I realize and concede that there were some good proclamations in President Bush’s speech. However, I know that there will be a maelstrom of opinion pieces commending the President for his “visionary” and “courageous” address. I do note that this is the first time an American president has ever called for an immediate creation of a Palestinian state, with the same constitutional guarantees and legislative powers as any other democracy in the world. Unfortunately, like the Israeli settlement policy, there is too much “swiss cheese” in the President’s proposal. With so many holes and so little substance, it seems in many ways that this process may fail even before it begins.

South African Archbishop Desmond Tutu said in an interview last month that, “"In our struggle against apartheid, the great supporters were Jewish people… What is not so understandable, not justified, is what it did to another people to guarantee its existence. I've been very deeply distressed in my visit to the Holy Land; it reminded me so much of what happened to us black people in South Africa. I have seen the humiliation of the Palestinians at checkpoints and roadblocks, suffering like us when young white police officers prevented us from moving about. My heart aches. I say, Why are our memories so short?"

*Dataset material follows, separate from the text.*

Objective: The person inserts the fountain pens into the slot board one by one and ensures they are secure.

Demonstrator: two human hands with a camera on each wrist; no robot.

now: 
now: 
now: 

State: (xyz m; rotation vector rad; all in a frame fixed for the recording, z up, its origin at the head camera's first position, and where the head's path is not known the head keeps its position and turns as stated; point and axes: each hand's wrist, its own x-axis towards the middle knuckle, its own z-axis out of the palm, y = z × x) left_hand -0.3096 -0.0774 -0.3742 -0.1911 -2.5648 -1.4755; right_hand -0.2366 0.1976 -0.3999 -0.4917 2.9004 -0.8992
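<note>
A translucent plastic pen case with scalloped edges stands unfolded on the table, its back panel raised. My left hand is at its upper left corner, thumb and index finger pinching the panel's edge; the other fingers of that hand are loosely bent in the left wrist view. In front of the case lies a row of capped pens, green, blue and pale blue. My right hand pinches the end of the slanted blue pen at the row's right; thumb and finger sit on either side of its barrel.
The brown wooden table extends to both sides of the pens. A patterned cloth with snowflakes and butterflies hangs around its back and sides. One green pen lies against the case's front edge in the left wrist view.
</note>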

All we can do now is pray. I gravely fear that this proposal has too many inherent flaws to succeed. Although President Bush strongly empowered Israelis with his address and weakly attempted to rectify the wrongs committed to the Palestinians, the endgame will play into the hands of people like Ariel Sharon, Arafat and terrorists from both sides. One wrong move will once again reinvent the wheel; a wheel that has been stained with the blood of innocent Israelis and with five times as much Palestinian blood.

(Arsalan Tariq Iftikhar is a writer for the Independent Writers Syndicate. He attends Washington University School of Law in St. Louis.)